It’s also possible that a chronic condition or disability may surface, perhaps your own or your spouse’s, or another beloved family member’s. You’re putting children through college, or working and trying to save for your own retirement. Another caregiving chapter opens, and again you have to keep food on the table, pay the bills, and respond to the immediate, recurring needs of someone you love. Do you have to cut back on work to manage? Take time off to meet with doctors? Give it up all together because you have to provide full time care? Or line up a slate of paid care givers, because if you lose your job, you lose your health insurance too? And what if you are the one who gets sick? Who will take care of you, 25 or 35 years from now?

We are staring a national care crisis in the face. As women entered the paid workforce, fewer and fewer were in a position to fill the traditional direct care role. Most women, even with young children, work outside the home to sustain their households. At the same time, the ranks of our older population are swelling, increasing the need for family care, but no one is home to provide it. We rely more and more on home health aides, most of whom are beyond the reach of employment regulations, making near minimum wages, without benefits like health insurance, overtime pay, or time off to manage their own routine doctor visits. These may be the very people who determine our loved one’s quality of life, yet their own is compromised by inadequate worker protections.

Quite simply, in spite of these significant social changes, public policy has remained unaltered. Social security rewards paid work only.  The time you take to “take care of your own,” saving literally billions of dollars in public spending, will make you much poorer in retirement.  Holding on to paid work while being a family caregiver requires a lot of luck. Work hours have gotten longer over the years, and whether you have paid sick days or paid parental leave can change from employer to employer, as there is no national standard. For many women, quitting is the only “maternity leave” available, followed by re-entry into the work force if they can find affordable, adequate child care later. Part- time work is notoriously underpaid and also outside the zone of federal protection.  Looking after any family dependent will likely put you at odds with the way work works in the U.S. today.
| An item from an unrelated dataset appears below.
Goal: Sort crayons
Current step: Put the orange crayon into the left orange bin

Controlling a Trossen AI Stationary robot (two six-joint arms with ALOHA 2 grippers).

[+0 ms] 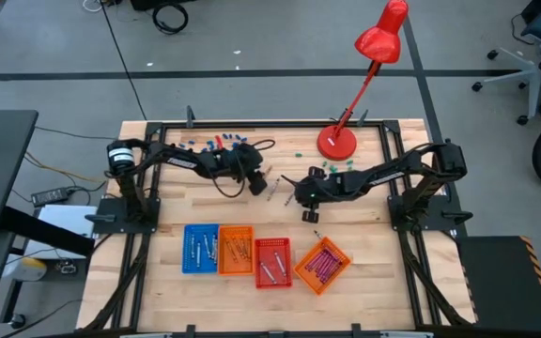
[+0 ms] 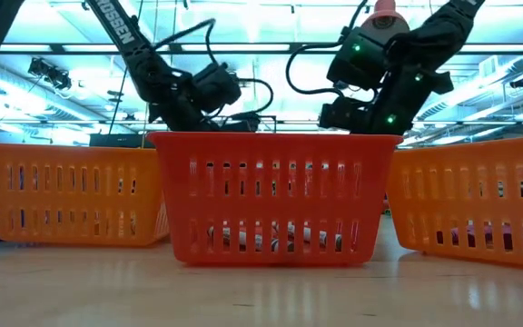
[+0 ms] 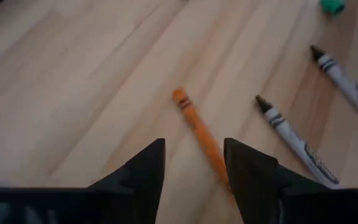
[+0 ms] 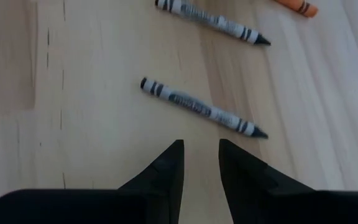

The work/family divide is not going to go away. You are always a potential family care recipient, or family care giver, and you will take up and put down these roles again and again throughout your life. Returning to full employment and a growing economy will not solve these problems. Our best chance of ensuring family security through the ups and downs of life is to plan for it together as a society. Our prolonged failure to respond to our new realities means more frustration, pain, loneliness, anxiety and worry for us all.